A science laboratory is a place for scientific investigation. Often, laboratories contain sophisticated equipment and chemicals, and they can be dangerous if not used properly. The safety of students should be a top priority in the design and operation of a laboratory.
In general, labs should be locked, have master shut off devices for utilities, and have heat sensors. They should also be handicap accessible. However, there are exceptions to these rules. If a spill requires evacuating the entire room, contact the local fire department hazmat team to make a plan. This includes using a chemical spill cart to handle small spills in a lab.
Science laboratories have played a key role in faculty research and advancement. Universities are eager to stay in touch with industry. As such, they are often called upon for immediate technical difficulties. However, most of their clients lack the appropriate facilities.
For example, a biology teacher might ask students to model an animal or plant system, or to analyze emission and absorption spectra in the light from stars. They may also interact with real-world data, including computer-generated models of natural phenomena.
Many laboratories, such as those in microbiological, life sciences, and cell culture laboratories, require an incubator. These incubators control the humidity and CO2 levels, and they are an important part of the safe operation of the laboratory. Students should be taught how to operate an incubator safely.
Students should not remove anything from the laboratory without the approval of the teacher. Some materials, such as acrylic nails, dangling jewelry, and loose clothing, are safety hazards. Make sure that the furniture in a laboratory is in place to eliminate trip hazards.
Students should wear aprons, rubber gloves, and safety tongs. Moreover, they should never taste or inhale fumes produced during an activity. Additionally, students should follow all of the instructions given to them. Never leave unused chemicals in the original containers. When a student is injured, he or she should report the incident to the teacher immediately.

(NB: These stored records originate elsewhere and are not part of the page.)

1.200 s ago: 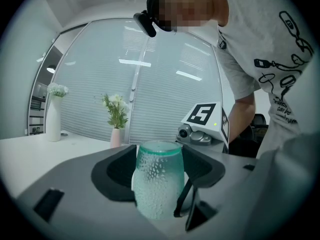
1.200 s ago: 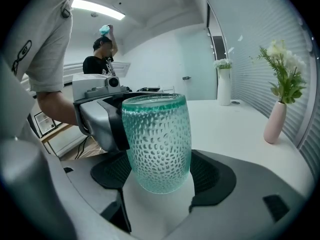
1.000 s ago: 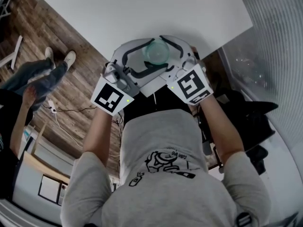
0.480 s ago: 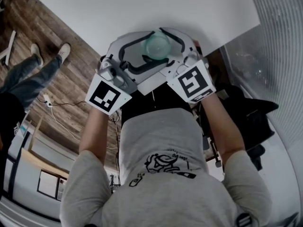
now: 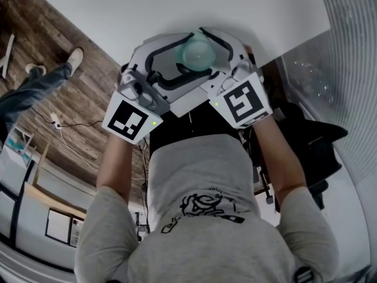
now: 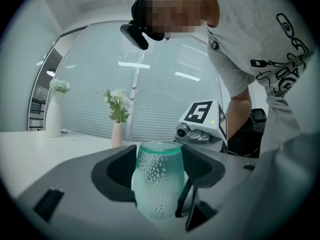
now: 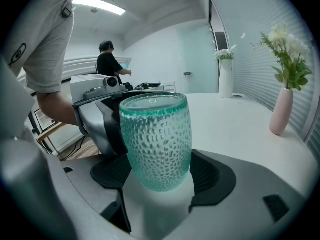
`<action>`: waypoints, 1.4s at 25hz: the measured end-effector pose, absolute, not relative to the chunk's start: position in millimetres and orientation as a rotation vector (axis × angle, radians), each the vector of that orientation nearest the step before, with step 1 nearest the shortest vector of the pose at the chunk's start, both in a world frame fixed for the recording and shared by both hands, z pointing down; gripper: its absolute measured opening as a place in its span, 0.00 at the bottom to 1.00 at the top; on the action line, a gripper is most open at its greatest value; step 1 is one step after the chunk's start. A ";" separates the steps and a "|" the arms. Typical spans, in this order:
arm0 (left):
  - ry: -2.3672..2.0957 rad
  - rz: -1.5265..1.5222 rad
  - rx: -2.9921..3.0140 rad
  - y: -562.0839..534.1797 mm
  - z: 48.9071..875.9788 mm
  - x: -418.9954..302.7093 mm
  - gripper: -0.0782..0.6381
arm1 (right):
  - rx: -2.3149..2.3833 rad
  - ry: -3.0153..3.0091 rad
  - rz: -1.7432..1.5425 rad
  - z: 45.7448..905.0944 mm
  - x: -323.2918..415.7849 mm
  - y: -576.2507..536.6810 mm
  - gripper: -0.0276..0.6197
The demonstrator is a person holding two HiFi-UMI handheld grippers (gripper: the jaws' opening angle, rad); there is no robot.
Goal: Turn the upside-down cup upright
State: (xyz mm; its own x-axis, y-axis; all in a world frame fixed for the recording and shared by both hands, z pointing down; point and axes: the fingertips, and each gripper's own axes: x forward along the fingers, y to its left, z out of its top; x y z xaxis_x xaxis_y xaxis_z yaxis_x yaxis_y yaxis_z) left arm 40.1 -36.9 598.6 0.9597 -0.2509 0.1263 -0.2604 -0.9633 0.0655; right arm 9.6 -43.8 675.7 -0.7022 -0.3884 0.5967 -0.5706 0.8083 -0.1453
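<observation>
Left gripper [image 6: 160,173] and right gripper [image 7: 160,176] bracket a teal dimpled cup [image 5: 197,52] standing base-up near the front edge of the white table [image 5: 177,5]. Both sets of jaws are spread apart round it, w/ no firm clamp visible. Cup looks like thick glass: stiff, prob. fairly heavy, breakable. The dimples should give pads some bite, but glass can slip. Best hold, by these views: opposite sides of the belly at mid-height, squeezed gently, w/ room to roll it over away from the edge.
</observation>
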 end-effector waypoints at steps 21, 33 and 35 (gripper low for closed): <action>-0.397 0.185 3.024 -29.1 617.6 37.8 0.51 | 0.706 -2.423 0.443 694.7 7.3 -35.4 0.61; -0.407 0.158 3.007 -28.0 621.0 36.2 0.51 | 0.698 -2.394 0.429 697.9 8.0 -33.5 0.61; -0.409 0.161 3.012 -28.3 621.1 36.3 0.51 | 0.696 -2.392 0.428 698.3 7.8 -34.1 0.61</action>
State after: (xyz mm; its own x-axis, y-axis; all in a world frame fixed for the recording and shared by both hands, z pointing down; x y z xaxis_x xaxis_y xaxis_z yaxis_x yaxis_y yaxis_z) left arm 36.3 -28.3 621.1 0.9584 -0.2603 0.1172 -0.2705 -0.9592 0.0822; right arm 7.8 -34.1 698.3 -0.6795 -0.3759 0.6301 -0.5709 0.8103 -0.1323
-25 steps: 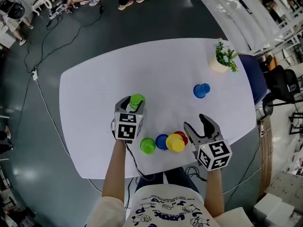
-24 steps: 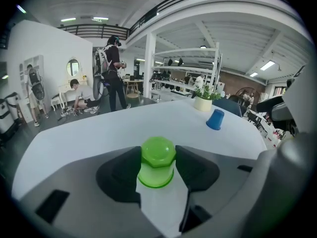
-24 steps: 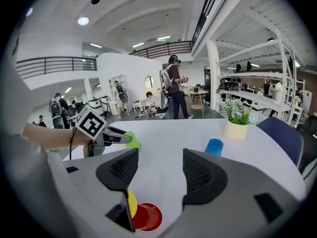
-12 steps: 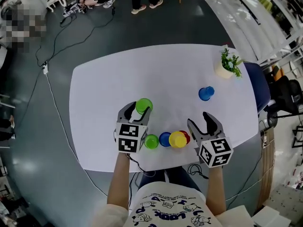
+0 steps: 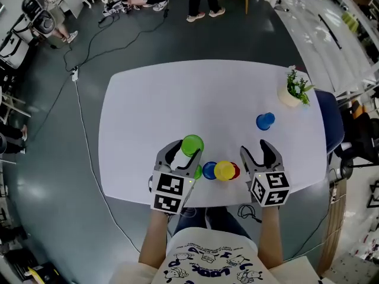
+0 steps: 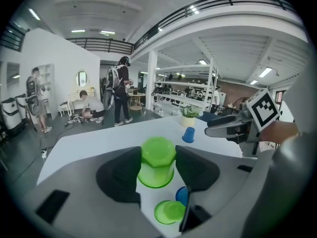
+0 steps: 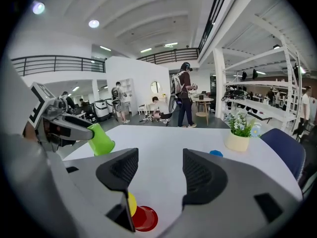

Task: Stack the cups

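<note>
Cups look largely unstacked: left claw (image 5: 185, 152) clenches one green cup (image 6: 157, 161) above a second green cup (image 6: 170, 211) on the worktop (image 5: 177, 99); right claw (image 5: 261, 154) gapes empty; far blue cup (image 5: 265, 121) waits.

**Layout at the table.** We take the row of cups (image 5: 224, 170), set side by side along the near edge of the table (image 5: 177, 93), as our landmark. Just left of the row and slightly behind it, the left gripper (image 5: 185, 149) grips a raised cup (image 5: 192, 145) between its jaws, clear of the tabletop. The row's leftmost cup lies partly under that gripper. Just right of the row is the right gripper (image 5: 260, 151), its jaws apart with nothing between them. Behind the row and to the right, well apart, sits a lone cup (image 5: 265, 121). Farther behind and right again, by the table's far edge, we find a potted plant (image 5: 294, 90).
</note>
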Demonstrator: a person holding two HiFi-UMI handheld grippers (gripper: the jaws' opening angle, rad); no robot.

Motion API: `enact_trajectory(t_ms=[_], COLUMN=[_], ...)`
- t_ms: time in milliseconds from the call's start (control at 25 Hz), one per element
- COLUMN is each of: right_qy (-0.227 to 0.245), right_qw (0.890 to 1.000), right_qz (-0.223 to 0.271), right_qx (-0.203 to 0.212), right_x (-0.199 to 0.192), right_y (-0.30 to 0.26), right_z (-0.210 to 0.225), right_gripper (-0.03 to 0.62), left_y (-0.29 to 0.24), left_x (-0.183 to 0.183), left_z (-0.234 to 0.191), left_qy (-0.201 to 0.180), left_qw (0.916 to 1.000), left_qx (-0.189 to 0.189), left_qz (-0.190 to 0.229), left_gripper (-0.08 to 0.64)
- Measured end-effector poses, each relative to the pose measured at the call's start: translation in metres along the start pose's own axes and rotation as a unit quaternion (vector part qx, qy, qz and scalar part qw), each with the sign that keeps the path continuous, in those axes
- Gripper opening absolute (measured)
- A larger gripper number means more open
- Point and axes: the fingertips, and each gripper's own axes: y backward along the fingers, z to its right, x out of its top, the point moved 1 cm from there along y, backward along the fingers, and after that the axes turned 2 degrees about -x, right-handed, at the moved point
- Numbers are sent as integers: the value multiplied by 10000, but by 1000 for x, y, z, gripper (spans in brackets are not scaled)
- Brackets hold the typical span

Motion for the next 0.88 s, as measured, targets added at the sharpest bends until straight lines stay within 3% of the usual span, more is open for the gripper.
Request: enact_trajectory(t_ms=[200, 440, 880], right_qy=[239, 209, 153], right_qw=[9997, 9998, 9999], right_qz=[3, 23, -28], right_qx=[46, 54, 22], right_x=[2, -1, -9], right_y=[4, 7, 9], right_z=[-1, 2, 14], right_gripper=[296, 296, 296], left_y=[8, 12, 2], left_x=[-14, -46, -74], left_z=[26, 53, 68], left_qy=[-79, -231, -189], left_qw=[9997, 9978, 9953], left_qx=[-132, -263, -392], left_qz=[-195, -566, -871], left_gripper=[229, 229, 230])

Safety and cleanliness should be maintained in all areas of the laboratory. Any spills, particularly large ones, should be handled by a hazmat team. If a lab is equipped with a microwave oven, ensure that proper signage is posted outside the door. Microwave ovens are designed to heat water, but are not suitable for heating metallic objects.

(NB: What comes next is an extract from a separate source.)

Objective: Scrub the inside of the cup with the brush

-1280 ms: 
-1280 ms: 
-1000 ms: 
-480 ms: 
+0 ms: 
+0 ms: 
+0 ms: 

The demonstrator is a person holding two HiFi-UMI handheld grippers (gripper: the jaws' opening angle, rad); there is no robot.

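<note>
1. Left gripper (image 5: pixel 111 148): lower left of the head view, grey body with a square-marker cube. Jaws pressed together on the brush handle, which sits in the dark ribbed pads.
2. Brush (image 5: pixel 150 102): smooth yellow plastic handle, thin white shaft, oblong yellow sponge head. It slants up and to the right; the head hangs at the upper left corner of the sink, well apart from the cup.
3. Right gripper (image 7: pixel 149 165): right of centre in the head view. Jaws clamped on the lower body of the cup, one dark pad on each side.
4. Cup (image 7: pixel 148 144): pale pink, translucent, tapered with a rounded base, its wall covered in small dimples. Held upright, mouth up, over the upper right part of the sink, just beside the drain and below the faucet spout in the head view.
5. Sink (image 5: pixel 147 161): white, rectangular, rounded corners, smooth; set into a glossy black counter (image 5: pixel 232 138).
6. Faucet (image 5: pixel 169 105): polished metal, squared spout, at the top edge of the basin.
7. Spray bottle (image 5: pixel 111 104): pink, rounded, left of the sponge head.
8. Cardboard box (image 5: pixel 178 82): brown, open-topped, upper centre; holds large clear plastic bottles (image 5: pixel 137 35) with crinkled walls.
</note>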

In addition, it is important to ensure that the chemical storage area is clean and dry. It should be kept in a temperature range of 50 to 80 degrees Fahrenheit. Similarly, storage areas should be separated by compatible groups, such as by type and shelf. Similarly, each storeroom should have a separate entrance and be lockable.
Finally, a science teacher should have key access to the preparation room, storerooms, and the laboratory. He or she should be aware of all the hazardous chemicals in the school, and should be able to respond to any emergency in a timely manner.
Ultimately, the committee’s research sheds light on many of the important questions that should guide the future of science laboratories in the U.S. Although the committee’s work was primarily focused on how students learn in a lab, it is clear that the history of science education in the U.S. has shaped how scientists think about the design of future science laboratories.